Possible Duplicate:
Dynamic module import in Python

可能的重复：
Python 中的动态模块导入

I intend to make a suite of files at some point soon, and the best way to organize it is to have a list, that list will be at the very top of a file, and after it will come a ridiculous amount of code to handle what that list controls and how it operates. I'm looking to write said list only once, and said list is a list of folder and file names in this format:

我打算很快在某个时候制作一套文件，组织它的最好方法是有一个列表，该列表将位于文件的最顶部，之后将出现大量可笑的代码来处理该列表控制什么以及它如何运作。我希望只写一次所述列表，并且所述列表是以下格式的文件夹和文件名列表：

[(folder/filename, bool, bool, int), (folder/filename, bool, bool, int)]

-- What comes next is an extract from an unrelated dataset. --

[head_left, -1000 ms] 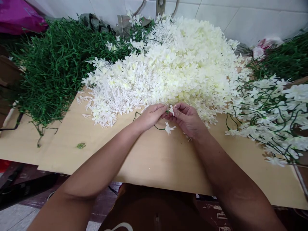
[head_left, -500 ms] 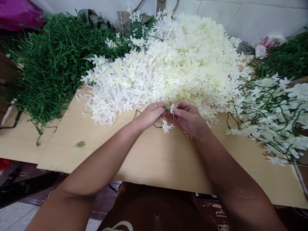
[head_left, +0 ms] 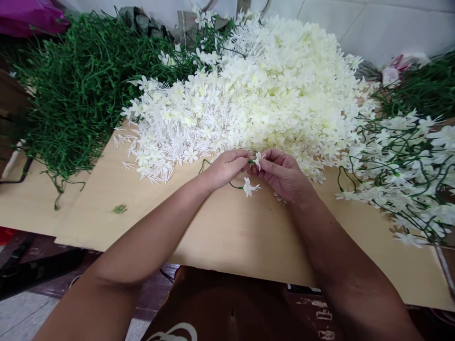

As you can see, folder/filenameare the same (sort of). File name is folder name with .pyon the end, but doing import XXX you don't need to do import XXX.py, so I don't see this causing an issue.

如您所见，folder/filename是相同的（有点）。文件名是.py末尾带有的文件夹名，但是执行 import XXX 您不需要执行 import XXX.py，所以我不认为这会导致问题。

The problem I'm facing is importing using this method...

我面临的问题是使用这种方法导入...

for (testName, auto, hardware, bit) in testList:
    print(testName)
    paths = "\" + testName
    print paths
    addpath(paths)
    sys.modules[testName] = testName # One of a few options I've seen suggested on the net
    print("Path Added")
    test = testName + ".Helloworld()"
    eval(test)

So for each test I have, print the name, assemble a string which contains the path ("\\testName"), for this example, print the test path, then add the path to the list (sys.path.append(path)), then print to confirm it happened, then assemble a string which will be executed by evalfor the tests main module and eventually eval it.

因此，对于我拥有的每个测试，打印名称，组合一个包含路径 ( "\\testName")的字符串，对于此示例，打印测试路径，然后将路径添加到列表 ( sys.path.append(path))，然后打印以确认它发生，然后组合一个将由eval测试主模块执行并最终对其进行评估的字符串。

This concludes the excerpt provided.